[Work instruction]:
Every word of the data below has to be copied faithfully.

[Exercise data]:
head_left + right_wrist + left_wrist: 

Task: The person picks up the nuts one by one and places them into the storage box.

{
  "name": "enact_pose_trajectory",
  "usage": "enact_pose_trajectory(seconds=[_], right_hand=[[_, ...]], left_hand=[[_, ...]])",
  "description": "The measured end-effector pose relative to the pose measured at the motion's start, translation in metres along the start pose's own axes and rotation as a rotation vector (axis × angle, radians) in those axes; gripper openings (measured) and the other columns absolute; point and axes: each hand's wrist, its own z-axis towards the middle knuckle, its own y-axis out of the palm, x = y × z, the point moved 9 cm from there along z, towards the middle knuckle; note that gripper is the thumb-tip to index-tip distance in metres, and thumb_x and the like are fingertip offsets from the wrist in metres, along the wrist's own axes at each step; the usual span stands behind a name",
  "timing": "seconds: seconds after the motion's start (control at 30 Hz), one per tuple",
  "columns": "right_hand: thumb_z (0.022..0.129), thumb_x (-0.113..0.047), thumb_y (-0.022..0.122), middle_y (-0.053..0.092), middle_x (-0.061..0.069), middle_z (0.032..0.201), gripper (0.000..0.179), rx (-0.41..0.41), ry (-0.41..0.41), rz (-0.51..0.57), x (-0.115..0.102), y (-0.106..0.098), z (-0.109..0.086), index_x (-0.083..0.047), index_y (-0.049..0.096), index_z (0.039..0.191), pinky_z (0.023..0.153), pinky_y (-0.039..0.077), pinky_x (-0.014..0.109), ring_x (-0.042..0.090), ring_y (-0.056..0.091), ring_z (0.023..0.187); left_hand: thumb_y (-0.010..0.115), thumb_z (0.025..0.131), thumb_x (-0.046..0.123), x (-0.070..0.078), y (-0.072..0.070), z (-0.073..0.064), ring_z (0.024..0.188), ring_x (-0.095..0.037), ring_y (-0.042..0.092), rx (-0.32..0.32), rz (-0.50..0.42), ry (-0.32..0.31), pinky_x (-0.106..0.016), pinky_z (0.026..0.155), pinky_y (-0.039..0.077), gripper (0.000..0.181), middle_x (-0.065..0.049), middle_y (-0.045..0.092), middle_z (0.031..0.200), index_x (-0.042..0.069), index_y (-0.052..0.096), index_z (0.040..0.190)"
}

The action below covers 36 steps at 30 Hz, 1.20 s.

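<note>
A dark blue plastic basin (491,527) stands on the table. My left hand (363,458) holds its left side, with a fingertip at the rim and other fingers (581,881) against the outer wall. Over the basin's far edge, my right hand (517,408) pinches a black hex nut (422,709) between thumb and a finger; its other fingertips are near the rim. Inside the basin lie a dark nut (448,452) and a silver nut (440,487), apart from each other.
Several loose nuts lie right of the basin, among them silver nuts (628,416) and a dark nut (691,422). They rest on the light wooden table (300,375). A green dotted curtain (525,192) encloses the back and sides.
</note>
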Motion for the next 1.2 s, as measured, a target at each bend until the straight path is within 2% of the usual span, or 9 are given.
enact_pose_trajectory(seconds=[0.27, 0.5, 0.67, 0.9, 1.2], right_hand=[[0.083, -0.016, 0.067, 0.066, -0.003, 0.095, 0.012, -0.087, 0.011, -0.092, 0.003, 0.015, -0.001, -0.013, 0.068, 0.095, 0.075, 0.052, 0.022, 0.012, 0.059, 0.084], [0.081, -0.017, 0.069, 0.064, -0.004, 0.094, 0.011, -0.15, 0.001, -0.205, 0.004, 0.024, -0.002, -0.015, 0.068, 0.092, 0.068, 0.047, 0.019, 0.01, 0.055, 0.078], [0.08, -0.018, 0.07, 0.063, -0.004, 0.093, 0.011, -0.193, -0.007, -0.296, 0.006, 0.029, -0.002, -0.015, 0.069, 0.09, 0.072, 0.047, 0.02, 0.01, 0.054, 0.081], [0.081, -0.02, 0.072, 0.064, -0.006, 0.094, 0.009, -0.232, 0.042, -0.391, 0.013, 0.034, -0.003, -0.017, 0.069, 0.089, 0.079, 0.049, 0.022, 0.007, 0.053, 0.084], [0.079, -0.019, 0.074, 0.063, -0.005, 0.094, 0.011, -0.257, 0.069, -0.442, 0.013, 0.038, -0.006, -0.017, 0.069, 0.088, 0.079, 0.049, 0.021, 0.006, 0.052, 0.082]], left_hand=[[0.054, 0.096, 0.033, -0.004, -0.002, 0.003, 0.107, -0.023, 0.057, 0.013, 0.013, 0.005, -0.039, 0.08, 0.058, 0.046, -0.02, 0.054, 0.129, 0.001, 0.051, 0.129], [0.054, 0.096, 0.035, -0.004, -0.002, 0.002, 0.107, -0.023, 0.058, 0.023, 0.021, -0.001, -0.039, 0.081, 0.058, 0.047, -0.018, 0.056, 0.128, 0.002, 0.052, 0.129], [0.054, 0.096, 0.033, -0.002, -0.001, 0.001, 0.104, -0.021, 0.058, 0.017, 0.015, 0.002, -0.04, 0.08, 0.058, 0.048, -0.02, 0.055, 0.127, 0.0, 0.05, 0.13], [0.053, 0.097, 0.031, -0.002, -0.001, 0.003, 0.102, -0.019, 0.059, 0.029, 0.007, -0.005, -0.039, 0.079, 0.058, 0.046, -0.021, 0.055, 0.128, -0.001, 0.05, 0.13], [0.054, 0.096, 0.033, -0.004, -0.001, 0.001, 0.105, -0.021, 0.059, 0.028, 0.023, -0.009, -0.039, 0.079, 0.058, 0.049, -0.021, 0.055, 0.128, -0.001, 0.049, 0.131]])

[Solved problem]:
head_left + right_wrist + left_wrist: 

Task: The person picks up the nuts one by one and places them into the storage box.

{
  "name": "enact_pose_trajectory",
  "usage": "enact_pose_trajectory(seconds=[_], right_hand=[[_, ...]], left_hand=[[_, ...]])",
  "description": "The measured end-effector pose relative to the pose measured at the motion's start, translation in metres along the start pose's own axes and rotation as a rotation vector (axis × angle, radians) in those axes; gripper openings (measured) and the other columns absolute; point and axes: each hand's wrist, its own z-axis towards the middle knuckle, its own y-axis out of the palm, x = y × z, the point moved 9 cm from there along z, towards the middle knuckle; note that gripper is the thumb-tip to index-tip distance in metres, and thumb_x and the like are fingertip offsets from the wrist in metres, along the wrist's own axes at each step; the usual span stands behind a name",
  "timing": "seconds: seconds after the motion's start (control at 30 Hz), one per tuple",
  "columns": "right_hand: thumb_z (0.022..0.129), thumb_x (-0.113..0.047), thumb_y (-0.022..0.122), middle_y (-0.053..0.092), middle_x (-0.061..0.069), middle_z (0.032..0.201), gripper (0.000..0.179), rx (-0.41..0.41), ry (-0.41..0.41), rz (-0.51..0.57), x (-0.115..0.102), y (-0.106..0.098), z (-0.109..0.086), index_x (-0.083..0.047), index_y (-0.049..0.096), index_z (0.039..0.191), pinky_z (0.023..0.153), pinky_y (-0.039..0.077), pinky_x (-0.014..0.109), ring_x (-0.042..0.090), ring_y (-0.056..0.091), ring_z (0.023..0.187); left_hand: thumb_y (-0.010..0.115), thumb_z (0.025..0.131), thumb_x (-0.046..0.123), x (-0.070..0.078), y (-0.072..0.070), z (-0.073..0.064), ring_z (0.024..0.188), ring_x (-0.095..0.037), ring_y (-0.042..0.092), rx (-0.32..0.32), rz (-0.50..0.42), ry (-0.32..0.31), pinky_x (-0.106..0.016), pinky_z (0.026..0.155), pinky_y (-0.039..0.077), gripper (0.000..0.181), middle_x (-0.065..0.049), middle_y (-0.045..0.092), middle_z (0.031..0.200), index_x (-0.042..0.069), index_y (-0.052..0.096), index_z (0.040..0.190)"
}

The action below covers 36 steps at 30 Hz, 1.20 s.

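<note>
A dark blue plastic basin (491,527) stands on the table. My left hand (363,458) holds its left side, with a fingertip at the rim and other fingers (581,881) against the outer wall. Over the basin's far edge, my right hand (517,408) pinches a black hex nut (422,709) between thumb and a finger; its other fingertips are near the rim. Inside the basin lie a dark nut (448,452) and a silver nut (440,487), apart from each other.
Several loose nuts lie right of the basin, among them silver nuts (628,416) and a dark nut (691,422). They rest on the light wooden table (300,375). A green dotted curtain (525,192) encloses the back and sides.
</note>
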Motion for the next 1.2 s, as measured, a target at each bend until the straight path is within 2% of the usual span, or 9 are given.
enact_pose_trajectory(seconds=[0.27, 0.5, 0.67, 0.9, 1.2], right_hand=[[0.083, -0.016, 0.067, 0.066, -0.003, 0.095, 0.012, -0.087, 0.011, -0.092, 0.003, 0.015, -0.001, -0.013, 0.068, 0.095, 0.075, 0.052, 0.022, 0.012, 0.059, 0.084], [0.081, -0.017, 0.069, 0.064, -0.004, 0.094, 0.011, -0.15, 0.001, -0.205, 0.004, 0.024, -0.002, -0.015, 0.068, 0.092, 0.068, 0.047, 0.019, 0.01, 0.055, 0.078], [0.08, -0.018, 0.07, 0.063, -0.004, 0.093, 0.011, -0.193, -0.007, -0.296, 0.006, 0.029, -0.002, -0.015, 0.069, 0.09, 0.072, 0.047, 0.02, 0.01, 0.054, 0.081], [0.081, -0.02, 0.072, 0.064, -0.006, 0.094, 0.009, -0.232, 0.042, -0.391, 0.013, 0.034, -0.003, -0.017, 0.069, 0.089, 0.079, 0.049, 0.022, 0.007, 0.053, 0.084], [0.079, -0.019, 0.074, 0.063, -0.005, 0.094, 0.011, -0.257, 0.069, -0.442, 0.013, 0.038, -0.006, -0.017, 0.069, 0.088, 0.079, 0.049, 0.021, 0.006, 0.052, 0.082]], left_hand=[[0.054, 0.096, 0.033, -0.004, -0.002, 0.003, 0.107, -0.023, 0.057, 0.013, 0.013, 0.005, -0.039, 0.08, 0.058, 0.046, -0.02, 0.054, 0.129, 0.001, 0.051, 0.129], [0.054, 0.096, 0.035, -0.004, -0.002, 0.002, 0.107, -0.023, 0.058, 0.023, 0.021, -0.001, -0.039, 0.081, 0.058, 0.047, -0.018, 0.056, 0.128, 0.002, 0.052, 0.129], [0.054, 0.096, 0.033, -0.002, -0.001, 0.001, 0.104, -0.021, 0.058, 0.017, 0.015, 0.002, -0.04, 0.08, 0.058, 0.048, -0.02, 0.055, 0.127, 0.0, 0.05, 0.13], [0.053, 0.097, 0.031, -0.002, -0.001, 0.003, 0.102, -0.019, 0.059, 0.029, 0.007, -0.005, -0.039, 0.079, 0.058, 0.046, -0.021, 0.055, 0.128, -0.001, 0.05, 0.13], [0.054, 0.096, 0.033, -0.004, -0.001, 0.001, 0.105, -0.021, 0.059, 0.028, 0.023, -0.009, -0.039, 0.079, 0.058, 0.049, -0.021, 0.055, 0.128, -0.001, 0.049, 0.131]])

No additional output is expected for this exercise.